Please see if you can find a Local Avian Rehabber or experienced Avian Vet to help you with some of these things which may or will need to be done.

Generally, to outline things, what one needs to do is to segregate each afflicted or suspect individual into a seperate Cage, on White Toweling or white Paaper Towels, so one can indeed clearly monitor the Poops/Urates...and have a 'Chart' for each Bird.


The Medicines usually to be used, are -

- Metronidazole, or, Carnidizole, for the Trichomoniasis proper.

- Medistatin, for secondary Candida, for those Crops which are passing foods too slowly, or which have ceased passing, or as pre-emptive.

- Enroflaxyn, for treating accompanying Bacterial infections.

- DSMO, for mixing small batches of Metronidazole and Carnidizole and Enroflaxyn Solutions which will be applied topically to conspicuous Lesion sites and or to inflamiroty debris which is visible.

- ACV Water, for use in mixing formula, or mixing Meds, once past the rehydration phase.

- Moxidectin, if Worms are suspected.


Please carefully review this Thread, and, the Posts I had made in this Thread which concern pr are applicible to your situation.

http://www.pigeons.biz/forums/f6/help-please-another-sick-bird-45359.html



Decide who has an okay passing Crop for solids, a non passing Crop for solids but able to pass liquids, or slow passing Crop, and or who conspicuously has Liquids not passing their Crop.

Anyone making 'paint like' Urates, or, yellowy Urates, or 'Bile' dotting or other, should be segregated and receive treatment for Canker...and or maybe Wormed as well.


Anyone with non passing Crops, if the Crop is full of Liquid, the Liquid will need to be delicately suctioned out, mild saline or ACV-Water tubed in, Crop massaged gently at the base, and then the light liquid suctioned out, and, then, "Medistatin" and "Metronidazole" in suspension, put into the Crop, via a section of thin soft Catheter affixed to a Syringe ( details for this in the link-thread).


Anyone who's Crops appear to have been passing solids and liquids, but who have inflamitory debris clogging their Esopagus, will require suspensions of Mecication, and, Tube Feeding of formula, administered via the thin soft Catheter section, and Syringe.


Initially, these Meds can be mixed with rehydration solution for any Crop Stasis, dehydrated, or otherwise making merely 'dots' of Urate Pigeons, who for having had the old non-passing Liquids carefully suctioned out, will then need rehydration WITH the Meds in suspension, since little to nothing would have been passing, hence, their over-drinking...and, prepare or obtain appropriate rehydration solutions ( 'Padelite' can be had at any Grocery Store ).

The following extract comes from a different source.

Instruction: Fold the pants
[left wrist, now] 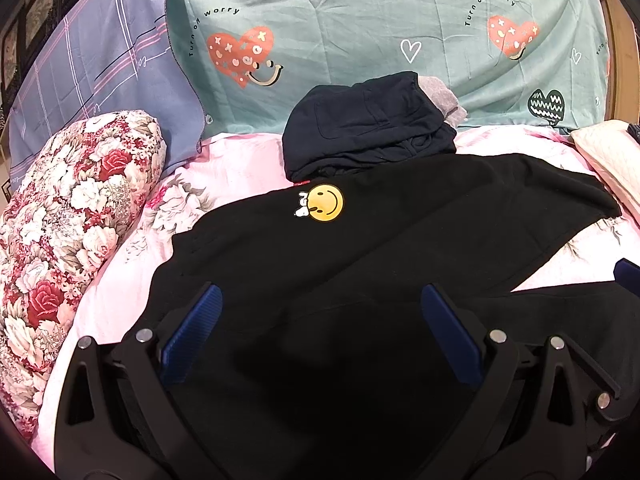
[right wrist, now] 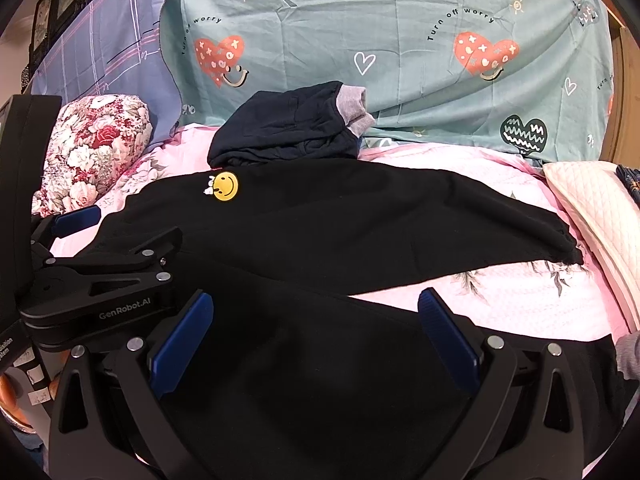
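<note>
Floral bolster (left wrist: pixel 68 216): lies at the far left of the bed, red and white roses.
Plaid sheet (left wrist: pixel 92 64): blue-violet, hangs behind the bolster.
Left tool (left wrist: pixel 320 312): its blue pads (left wrist: pixel 192 332) stand wide apart over the black cloth, clamping nothing; whether they touch the cloth cannot be told. In the right wrist view its black body reads "GenRobot.AI".
Pants (left wrist: pixel 360 240): black, spread flat on the pink floral bedspread (left wrist: pixel 240 156). Long axis runs left to right, waist toward the left, the two legs splaying toward the right; the far leg ends in a gathered cuff (right wrist: pixel 568 248) near the quilted pad.
Smiley patch (left wrist: pixel 326 203): yellow, with a small white figure beside it, on the upper left part of the pants.
Folded dark garment (left wrist: pixel 368 128): navy with a grey band, just behind the pants, its front edge touching them.
Teal sheet (left wrist: pixel 380 24): printed "Turn off worry" above red hearts.
Right tool (right wrist: pixel 316 316): pads spread wide over the near leg, gripping nothing.
Quilted pad (right wrist: pixel 592 208): pale pink, at the far right.
</note>
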Available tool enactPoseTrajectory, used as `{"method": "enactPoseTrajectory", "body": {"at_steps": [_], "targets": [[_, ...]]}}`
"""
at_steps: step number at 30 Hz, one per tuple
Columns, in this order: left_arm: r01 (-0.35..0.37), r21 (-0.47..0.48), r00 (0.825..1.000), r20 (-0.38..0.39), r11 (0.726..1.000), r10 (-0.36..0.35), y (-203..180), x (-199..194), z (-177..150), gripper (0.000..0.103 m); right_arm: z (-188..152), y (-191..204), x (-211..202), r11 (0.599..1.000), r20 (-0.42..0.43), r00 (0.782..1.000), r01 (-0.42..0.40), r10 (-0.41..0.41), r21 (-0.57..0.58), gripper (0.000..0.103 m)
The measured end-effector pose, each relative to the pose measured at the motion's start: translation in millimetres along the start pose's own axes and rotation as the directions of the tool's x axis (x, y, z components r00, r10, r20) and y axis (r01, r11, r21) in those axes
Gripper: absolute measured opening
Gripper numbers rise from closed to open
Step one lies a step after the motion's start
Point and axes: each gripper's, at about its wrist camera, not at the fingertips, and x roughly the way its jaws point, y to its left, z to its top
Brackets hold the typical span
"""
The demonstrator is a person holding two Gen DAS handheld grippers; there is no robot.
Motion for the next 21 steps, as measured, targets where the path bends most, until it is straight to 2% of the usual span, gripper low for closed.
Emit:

'Bile' is a suggestion of no food having been digested and passed, which is typical of either a non passing Crop, or, of a Crop happy to pass food, but a clogged Throat where no food has been able to get into the Crop, to pass...or obstruction somewhere anyway, in their digestive tract, from inflamitory debris, seed 'Dams' of Seeds glued into inflammitory debris, Worms, or combinations of these.

You have to figure out who is who with that by careful observation of each individual Bird in each their own Cage or Box or whatever you can come up with.



Suctioning or Tube-administration of Medicated Solutions, needs to be done with the Pigeon correctly 'spigoted' as you sit ( as described in my Posts in the Thread I gavee the link to ) with their Beak open and Neck straight and vertical...never push the Catheter in, rather, merely twirl it, and allow the weight of the 10 mL Syrings to supply all the downward force it shall have, and, even at that be very sensitive and gentle, or you can punch through the side of the Esophagus if getting behind a Lesion which has been eroding the Tissue there.

For adminstering Meds in suspension or formula, Catheter end is simple, with one hole, and is cut at an angle on the end and the cut slightly softened over a flame, for administering Liquid Suspensions of Medicines.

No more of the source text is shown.